Cabazitaxel (XRP6258) is a semi-synthetic novel taxoid. Like traditional taxane drugs, it binds to and stabilizes tubilin structures resulting in inhibition of cold-induced microtubule depolymerization and cell division with subsequent inhibition of tumor cell proliferation. This novel agent, however, has poor affinity for P-glycoprotein--the protein product of multidrug resistance gene ABCB1. P-glycoprotein is a membrane-associated drug efflux pump and is thought to be a potential cause of taxane resistance in tumors. Also unlike traditional taxanes, Cabazitaxel has exhibited penetration through the blood-brain barrier (BBB.) Preclinical studies have demonstrated that Cabazitaxel was cytotoxic for cell lines with acquired resistance to doxorubicin, vincristine, vinblastine, paclitaxel or docetaxel.

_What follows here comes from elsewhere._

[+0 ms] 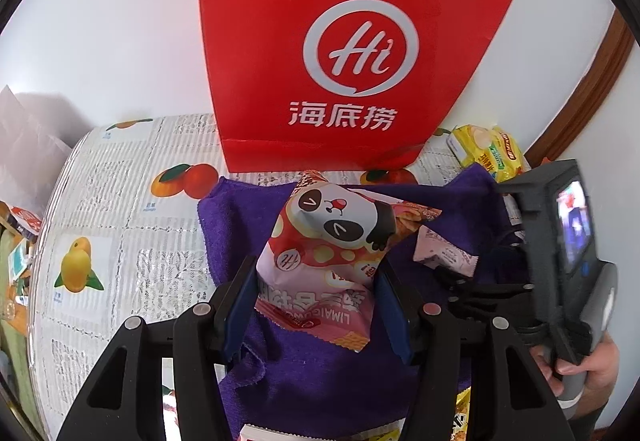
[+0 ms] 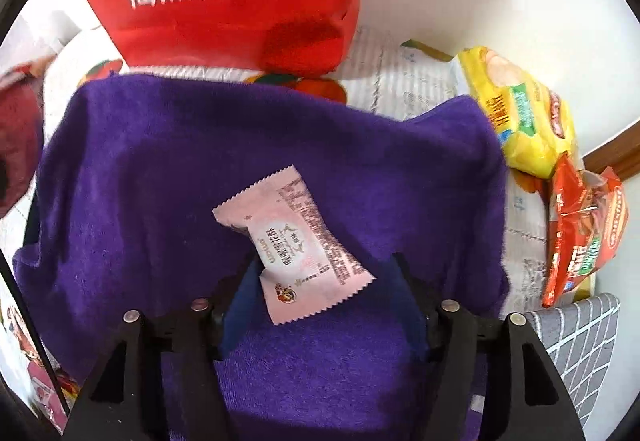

Taxanes have demonstrated statistically significant antitumor activity as both monotherapy and as part of combination triplet regimens in gastroesophageal carcinoma.Cabazitaxel has emerged as a novel investigational semi-synthetic taxoid that has established activity in cell lines refractory to traditional taxanes in preclinical studies and now in a phase III study in patients with metastatic prostate cancer. Cabazitaxel, with its low affinity for the P-glycoprotein drug efflux pump, may demonstrate superior response rates to docetaxel. Furthermore, as demonstrated in prostate cancer, cabazitaxel appears to have substantial activity in patients who have previously been treated with docetaxel.
Phase I and II trials have been conducted demonstrating safety and efficacy of Cabazitaxel (XRP6258) in metastatic breast and prostate cancer. Neutropenia was the primary dose-limiting toxicity with the recommended dose established at 20 and 25mg/m2. The latter dose was used in the TROPIC trial, the pivotal phase III trial demonstrating improved overall survival and median progression free survival in patients with hormone resistant prostate cancer refractory to docetaxel who had received Cabazitaxel plus prednisone versus those who received mitaxantrone plus prednisone. Cabazitaxel given at IV doses of 25mg/m2 has demonstrated both safety and anti-tumor efficacy in phase I, II and now phase III trials
The primary goal is to evaluate the activity of Cabazitaxel for the treatment of advanced gastroesophageal cancer that has progressed after at least one line of treatment for metastatic disease. Activity will be defined as a complete or partial response. The investigators will differentiate between a 10% level of activity and a 30% level of activity.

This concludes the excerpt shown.